Scenario-based learning:

  1. Builds Competencies. By putting skills in context, you’re building a progressive training that automatically teaches the steps in a memorable way because it’s told through storytelling. As employees work through the steps and sections of the scenario, they get to make decisions and test outcomes.
  2. Reduces Risk. It’s much safer to make a mistake during a training exercise than it is to try a new process and make a rookie mistake on the job. With scenario-based learning, employees can try out and practice processes until they are comfortable and certain, which reduces the potential for mistakes later.
  3. Speeds Time to Proficiency. Employees learning through experience-based modules are essentially getting on the job training from day one. Use of digital, asynchronous learning allows for learners to work through modules quickly and efficiently, which speeds up time to competence. Increased proficiency from day one also increases productivity.
  4. Increases Confidence. Employees that use scenario-based training have a sense that they know better what to expect when they complete training and take on their new responsibilities. Moreover, practice time is reassuring and helps employees to know they’ve retained the information they’ve learned for use when they need it.
  5. Builds Capabilities. Practice scenarios build good decision-making and skills that transfer to problem-solving capabilities.

Ask a training company expert: How to add scenario-based learning 

At a loss for how to identify opportunities to add scenario-based learning to your onboarding, reskilling, or other training program? Take the following short self-diagnostic quiz to determine your needs.

  1. Start with a review of any needs analysis your team has conducted. Have you identified the desired outcomes of your training? What competencies and capabilities do your trainees need to acquire? These are important first steps to take to spot the best opportunities to create a scenario-based learning scenario.
  2. What are the specific processes that your employees need to learn to be successful? Does your team have a skills map in place to refer to? You can also gather insights from management, and team members already performing the roles successfully.
  3. Which hard skills are the most involved, process-wise? Any process with multiple steps, such as using an inventory ordering system and working with vendors; use of a new technology; installing or making use of a new product, such as a medical device; or following a complicated safety process in a manufacturing plant might all be good scenarios to include in a training to give employees a chance to repeat steps to facilitate learning retention.
  4. Are there skills needed that require good decision making or critical thinking? Scenarios that require employees to make judgement calls in potentially gray-space areas – using interpersonal skills in a customer or client facing situation, for example – are potentially the right scenarios to add to your training so that employees may practice making decisions and build confidence.

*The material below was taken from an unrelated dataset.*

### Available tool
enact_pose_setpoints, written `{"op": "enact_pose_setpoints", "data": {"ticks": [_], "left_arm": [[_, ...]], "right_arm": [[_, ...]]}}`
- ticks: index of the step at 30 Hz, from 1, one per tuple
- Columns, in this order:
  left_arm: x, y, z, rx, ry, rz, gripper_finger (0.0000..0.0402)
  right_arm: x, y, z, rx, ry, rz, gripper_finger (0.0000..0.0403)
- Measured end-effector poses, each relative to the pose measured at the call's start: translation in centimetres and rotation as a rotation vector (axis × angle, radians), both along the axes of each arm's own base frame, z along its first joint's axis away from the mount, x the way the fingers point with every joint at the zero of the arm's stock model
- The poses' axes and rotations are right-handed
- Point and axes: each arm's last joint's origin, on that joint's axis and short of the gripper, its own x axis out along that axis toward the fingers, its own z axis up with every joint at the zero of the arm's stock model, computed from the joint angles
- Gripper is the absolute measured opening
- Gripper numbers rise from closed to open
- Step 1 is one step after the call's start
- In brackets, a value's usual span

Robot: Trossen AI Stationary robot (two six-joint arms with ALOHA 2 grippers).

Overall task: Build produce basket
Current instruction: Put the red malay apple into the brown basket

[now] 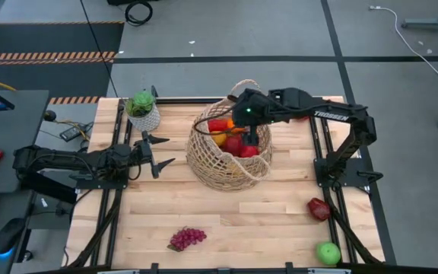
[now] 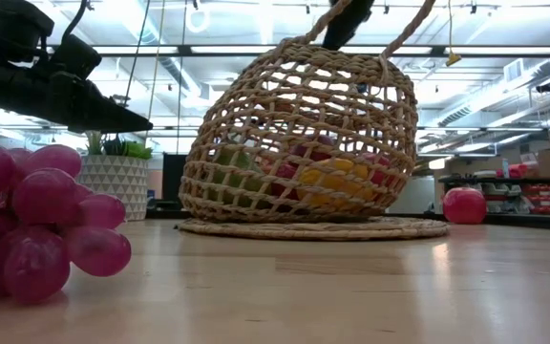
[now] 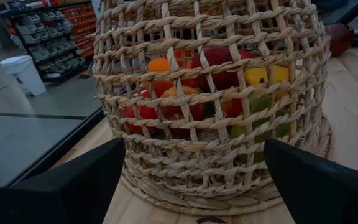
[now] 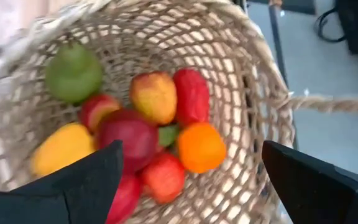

Once you’ve noted your answers to these questions, you should have a sense of which scenarios make the most sense to add to your training program.


Scenario-based learning modules are a top method to improve learning retention, gain employee engagement, and speed time to proficiency. Add them to custom eLearning courses and web-based training. Once your team knows which scenarios to add, it’s only a matter of developing the content and adding it to your LMS.

Often, it can be useful to bring in a training company and/or training consultant to help develop that content or provide the technology to add the right digital tools to create the training. Specifically, you’ll want instructional design and user experience skills, as well as the technology to add digital learning and integrate it with your platform.